Brief :: This exercise calls for retyping every line below exactly, with the images omitted.

Data excerpt ::
□ □ □ □ □ □ □

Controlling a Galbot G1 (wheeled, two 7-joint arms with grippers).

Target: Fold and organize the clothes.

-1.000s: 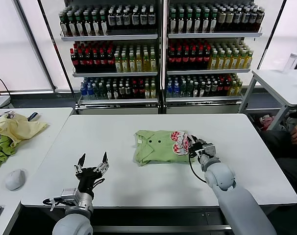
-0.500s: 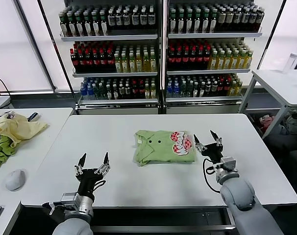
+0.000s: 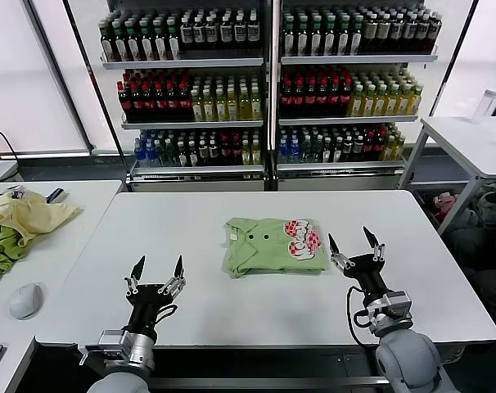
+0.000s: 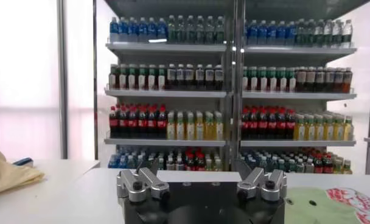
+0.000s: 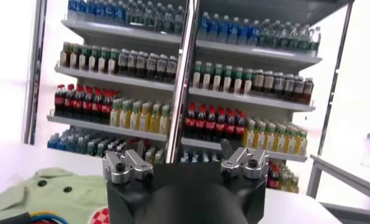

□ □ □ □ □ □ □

Solution ::
Controlling a Galbot G1 (wheeled, two 7-joint arms with grippers).

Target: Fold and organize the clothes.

-1.000s: 
-0.500s: 
+0.000s: 
+0.000s: 
+0.000s: 

This exercise is now finished.